= EXERCISE PROMPT =
Excluding images, repeat the data exactly as given.

··· COLLECTED DATA

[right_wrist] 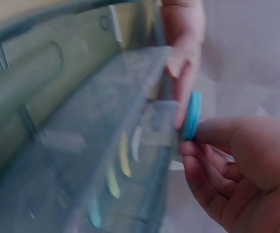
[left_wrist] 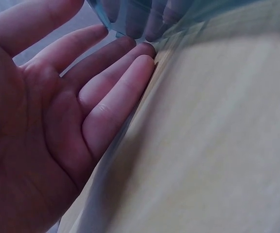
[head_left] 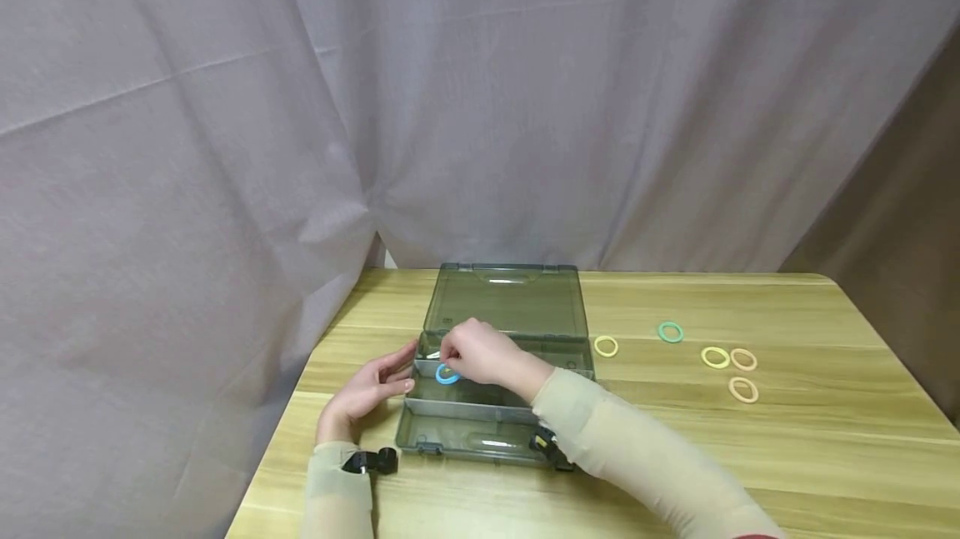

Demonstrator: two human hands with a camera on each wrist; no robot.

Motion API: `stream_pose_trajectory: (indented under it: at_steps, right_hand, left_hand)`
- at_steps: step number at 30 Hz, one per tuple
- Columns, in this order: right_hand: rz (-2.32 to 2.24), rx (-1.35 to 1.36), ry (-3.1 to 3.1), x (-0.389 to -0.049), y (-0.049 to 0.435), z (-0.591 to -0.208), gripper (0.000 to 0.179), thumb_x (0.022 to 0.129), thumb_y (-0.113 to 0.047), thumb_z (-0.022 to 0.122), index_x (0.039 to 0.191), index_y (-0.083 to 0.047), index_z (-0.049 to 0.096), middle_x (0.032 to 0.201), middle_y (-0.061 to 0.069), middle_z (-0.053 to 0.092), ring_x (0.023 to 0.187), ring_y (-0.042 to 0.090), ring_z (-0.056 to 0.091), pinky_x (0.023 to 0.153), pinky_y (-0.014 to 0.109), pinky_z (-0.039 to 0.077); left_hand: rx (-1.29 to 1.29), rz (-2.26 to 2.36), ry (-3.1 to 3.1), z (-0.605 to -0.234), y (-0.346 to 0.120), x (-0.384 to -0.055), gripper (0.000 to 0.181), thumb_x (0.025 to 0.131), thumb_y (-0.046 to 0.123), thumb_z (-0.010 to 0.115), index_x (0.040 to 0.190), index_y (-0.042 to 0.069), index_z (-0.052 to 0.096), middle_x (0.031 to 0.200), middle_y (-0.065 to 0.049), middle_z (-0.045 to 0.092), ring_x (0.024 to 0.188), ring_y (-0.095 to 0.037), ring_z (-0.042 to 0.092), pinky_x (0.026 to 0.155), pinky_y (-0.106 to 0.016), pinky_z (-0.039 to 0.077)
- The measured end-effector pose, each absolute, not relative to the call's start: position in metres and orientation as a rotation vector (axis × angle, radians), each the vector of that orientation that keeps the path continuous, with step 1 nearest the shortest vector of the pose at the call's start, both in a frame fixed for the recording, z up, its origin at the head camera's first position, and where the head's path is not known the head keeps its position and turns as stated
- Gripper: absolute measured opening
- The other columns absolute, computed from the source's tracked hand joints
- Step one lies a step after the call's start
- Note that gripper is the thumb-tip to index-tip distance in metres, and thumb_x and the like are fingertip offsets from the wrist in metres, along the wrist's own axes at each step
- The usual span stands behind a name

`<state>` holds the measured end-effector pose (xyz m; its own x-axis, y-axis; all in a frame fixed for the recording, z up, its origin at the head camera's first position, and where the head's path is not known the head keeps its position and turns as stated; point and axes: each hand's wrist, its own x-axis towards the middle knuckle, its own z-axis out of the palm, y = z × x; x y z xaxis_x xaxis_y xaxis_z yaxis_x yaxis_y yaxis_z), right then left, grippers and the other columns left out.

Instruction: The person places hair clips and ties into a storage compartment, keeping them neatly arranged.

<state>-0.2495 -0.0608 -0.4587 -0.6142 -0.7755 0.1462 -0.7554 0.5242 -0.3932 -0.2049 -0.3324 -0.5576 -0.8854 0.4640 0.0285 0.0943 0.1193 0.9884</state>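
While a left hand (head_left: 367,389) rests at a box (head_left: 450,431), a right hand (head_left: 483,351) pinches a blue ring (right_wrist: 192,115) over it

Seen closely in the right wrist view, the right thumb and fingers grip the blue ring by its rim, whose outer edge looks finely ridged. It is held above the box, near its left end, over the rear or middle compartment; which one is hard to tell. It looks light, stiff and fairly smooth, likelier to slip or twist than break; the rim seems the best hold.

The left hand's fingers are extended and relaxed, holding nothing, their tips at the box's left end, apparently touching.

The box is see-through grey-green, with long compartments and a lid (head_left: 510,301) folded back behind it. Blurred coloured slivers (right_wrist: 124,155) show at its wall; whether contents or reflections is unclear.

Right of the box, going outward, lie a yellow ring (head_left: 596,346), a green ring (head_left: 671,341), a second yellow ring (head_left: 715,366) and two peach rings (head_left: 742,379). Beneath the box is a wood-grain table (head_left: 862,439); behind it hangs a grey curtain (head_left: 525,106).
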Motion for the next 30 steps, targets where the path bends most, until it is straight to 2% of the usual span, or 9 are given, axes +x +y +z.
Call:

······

= ANSWER BOX =
[right_wrist] 
[left_wrist] 
[head_left] 

Demonstrator: two human hands with a camera on each wrist; no robot.

Motion API: `stream_pose_trajectory: (indented under it: at_steps, right_hand, left_hand)`
- at_steps: step number at 30 Hz, one per tuple
- Columns, in this order: right_hand: rz (-2.32 to 2.24), rx (-1.35 to 1.36), ry (-3.1 to 3.1), x (-0.389 to -0.049), y (-0.049 to 0.435), z (-0.591 to -0.208), gripper (0.000 to 0.179), thumb_x (0.022 to 0.129), thumb_y (-0.113 to 0.047), thumb_z (-0.022 to 0.122), index_x (0.039 to 0.191), index_y (-0.083 to 0.047), index_z (-0.049 to 0.096), middle_x (0.032 to 0.201), middle_y (-0.061 to 0.069), middle_z (-0.053 to 0.092), ring_x (0.023 to 0.187), ring_y (-0.042 to 0.090), ring_z (-0.056 to 0.091), pinky_x (0.023 to 0.153), pinky_y (-0.014 to 0.109), pinky_z (-0.039 to 0.077); left_hand: rx (-1.29 to 1.29), rz (-2.26 to 2.36), ry (-3.1 to 3.1), z (-0.605 to -0.234), y (-0.346 to 0.120), x (-0.384 to -0.055), gripper (0.000 to 0.181), thumb_x (0.025 to 0.131), thumb_y (-0.046 to 0.123), thumb_z (-0.010 to 0.115), index_x (0.040 to 0.190), index_y (-0.042 to 0.069), index_z (-0.052 to 0.096), middle_x (0.031 to 0.200), middle_y (-0.065 to 0.049), middle_z (-0.045 to 0.092), ring_x (0.024 to 0.188), ring_y (-0.095 to 0.037), ring_z (-0.042 to 0.092), pinky_x (0.026 to 0.155), pinky_y (-0.106 to 0.016), pinky_z (-0.039 to 0.077)
- The measured end-effector pose, each absolute, not relative to the call's start: position in metres and orientation as a rotation vector (axis × angle, radians), each the vector of that orientation that keeps the path continuous, with step 1 nearest the shortest vector of the pose at the call's start, both in a frame fixed for the recording, z up, its origin at the head camera's first position, and where the head's path is not known the head keeps its position and turns as stated
- Gripper: absolute measured opening
- The other columns absolute, computed from the source's tracked hand joints
- Step one lies a step after the call's start
- Note that gripper is the thumb-tip to index-tip distance in metres, and thumb_x and the like are fingertip offsets from the wrist in metres, along the wrist's own axes at each step
- The usual span stands behind a name

`<state>` holds the measured end-effector pose (xyz m; its own x-axis, y-axis; all in a frame fixed for the recording, z up, its origin at the head camera's first position, and where the head's path is not known the head keeps its position and turns as stated; point and axes: each hand's wrist, its own x-axis towards the middle knuckle, its own z-axis out of the palm, y = z × x; x y z xaxis_x xaxis_y xaxis_z yaxis_x yaxis_y yaxis_z), right then left, grippers and the other columns left out.

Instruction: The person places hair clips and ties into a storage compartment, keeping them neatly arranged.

<state>-0.2495 -0.0608 -0.4587 -0.6142 -0.7755 0.1462 -0.7554 0.5242 -0.3932 -0.2049 -0.3324 -0.5576 -0.8854 0.4640 0.0285 0.0943 0.1193 0.9884</state>
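While a left hand (head_left: 367,389) rests at a box (head_left: 450,431), a right hand (head_left: 483,351) pinches a blue ring (right_wrist: 192,115) over it

Seen closely in the right wrist view, the right thumb and fingers grip the blue ring by its rim, whose outer edge looks finely ridged. It is held above the box, near its left end, over the rear or middle compartment; which one is hard to tell. It looks light, stiff and fairly smooth, likelier to slip or twist than break; the rim seems the best hold.

The left hand's fingers are extended and relaxed, holding nothing, their tips at the box's left end, apparently touching.

The box is see-through grey-green, with long compartments and a lid (head_left: 510,301) folded back behind it. Blurred coloured slivers (right_wrist: 124,155) show at its wall; whether contents or reflections is unclear.

Right of the box, going outward, lie a yellow ring (head_left: 596,346), a green ring (head_left: 671,341), a second yellow ring (head_left: 715,366) and two peach rings (head_left: 742,379). Beneath the box is a wood-grain table (head_left: 862,439); behind it hangs a grey curtain (head_left: 525,106).
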Motion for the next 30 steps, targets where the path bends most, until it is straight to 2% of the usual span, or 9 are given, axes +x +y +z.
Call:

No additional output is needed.